PartKeepr uses Doctrine Entities to map PHP objects to the database.

No manual database queries are required - all queries are handled by Doctrine. Custom queries must be written using DQL, the Doctrine Query Language.

Creating new entities and registering it with the REST API

In order to create a new entity, simply create an entity file as per Doctrine documentation. Then you need to register a Dunglas API resource in the app/config/config_partkeepr.yml file:

This is an example and the resource definition entry might change. Refer to the config_partkeepr.yml for up-to-date examples.
resource.part_manufacturer:
        parent:    "api.resource"
        arguments: [ "PartKeepr\\PartBundle\\Entity\\PartManufacturer" ]
        tags:      [ { name: "api.resource" } ]
        calls:
            -       method:    "initNormalizationContext"
                    arguments: [ { groups: [ "default" ] } ]
            -       method:    "initDenormalizationContext"
                    arguments:
                        - { groups: [ "default" ] }

ExtJS Model Syncing

The PartKeepr frontend uses ExtJS, a full-stack JavaScript framework. ExtJS allows PartKeepr to operate on entities (called models in ExtJS) and relations. PartKeepr generates the ExtJS Model files for you.

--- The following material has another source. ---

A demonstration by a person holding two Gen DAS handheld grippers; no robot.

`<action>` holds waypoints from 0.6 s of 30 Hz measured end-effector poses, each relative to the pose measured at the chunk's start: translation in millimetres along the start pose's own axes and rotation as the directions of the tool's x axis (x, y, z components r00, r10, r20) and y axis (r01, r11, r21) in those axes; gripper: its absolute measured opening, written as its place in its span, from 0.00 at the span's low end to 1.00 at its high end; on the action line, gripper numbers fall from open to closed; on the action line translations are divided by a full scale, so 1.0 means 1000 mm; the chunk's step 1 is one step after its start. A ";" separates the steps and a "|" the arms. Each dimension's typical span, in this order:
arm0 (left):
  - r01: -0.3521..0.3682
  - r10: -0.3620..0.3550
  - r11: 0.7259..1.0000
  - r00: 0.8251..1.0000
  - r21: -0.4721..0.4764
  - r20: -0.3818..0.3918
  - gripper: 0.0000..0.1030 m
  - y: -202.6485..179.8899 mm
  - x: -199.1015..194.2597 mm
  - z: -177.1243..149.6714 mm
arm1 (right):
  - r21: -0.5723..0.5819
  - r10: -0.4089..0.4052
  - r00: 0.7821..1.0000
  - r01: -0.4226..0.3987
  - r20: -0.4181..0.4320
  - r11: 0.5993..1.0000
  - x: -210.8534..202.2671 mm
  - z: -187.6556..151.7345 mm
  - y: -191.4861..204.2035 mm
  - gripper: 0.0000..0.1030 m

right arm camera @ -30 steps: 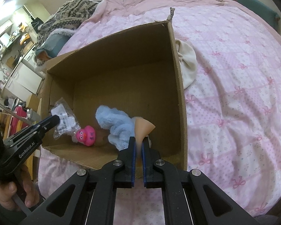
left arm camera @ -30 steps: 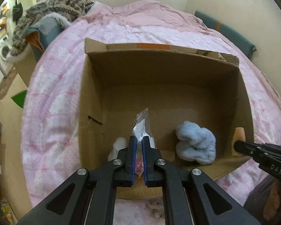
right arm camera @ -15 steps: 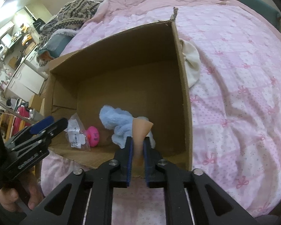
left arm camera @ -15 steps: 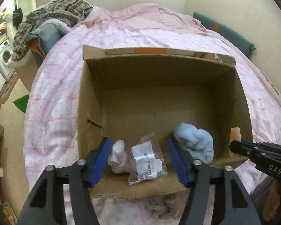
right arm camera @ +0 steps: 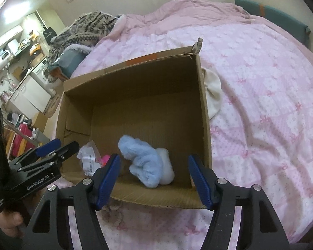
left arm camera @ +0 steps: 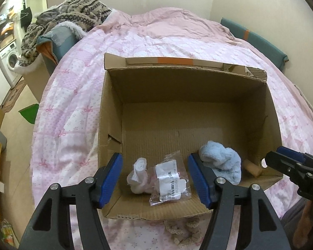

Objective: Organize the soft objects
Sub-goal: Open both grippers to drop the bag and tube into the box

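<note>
Hovering both spread-fingered grippers, left [left arm camera: 155, 177] and right [right arm camera: 154, 176], over the brown cardboard box [left arm camera: 185, 87], we are judging the drop finished and next seeking the cream cloth [right arm camera: 213, 91] beside it.

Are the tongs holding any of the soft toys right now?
No. The left tongs and right tongs are both open and empty; the blue fluffy thing lies loose in the cardboard box.

Matt corrugated cardboard box [left arm camera: 112, 112], fluffy blue cloth [left arm camera: 223, 164], glossy plastic bag [left arm camera: 171, 181]

left wrist: near, above box [left arm camera: 185, 87] front | right wrist: rightward; both share interior
</note>
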State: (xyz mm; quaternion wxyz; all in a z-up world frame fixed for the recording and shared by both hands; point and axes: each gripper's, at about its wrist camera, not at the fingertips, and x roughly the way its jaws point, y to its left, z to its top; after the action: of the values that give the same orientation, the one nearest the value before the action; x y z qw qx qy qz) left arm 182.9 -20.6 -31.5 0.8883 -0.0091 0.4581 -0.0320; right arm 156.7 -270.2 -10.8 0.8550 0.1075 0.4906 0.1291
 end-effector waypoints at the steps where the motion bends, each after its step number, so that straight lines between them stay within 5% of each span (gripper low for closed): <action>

This means that if you create or change any Doctrine Entity, you need to execute the following command:

php app/console generate:extjs:entities

That command extracts all fields and relations from your entity and generates a model file.

Virtual Fields

Sometimes you need to pass fields over the REST API which shouldn't persisted to the database. For that purpose, you can use the @VirtualField annotation on any property:

class MyEntity
{
   /**
    * @VirtualProperty(type="string")
    */
   protected $myVirtualField;
}

The ExtJS entity generator then puts additional fields in the resulting model file.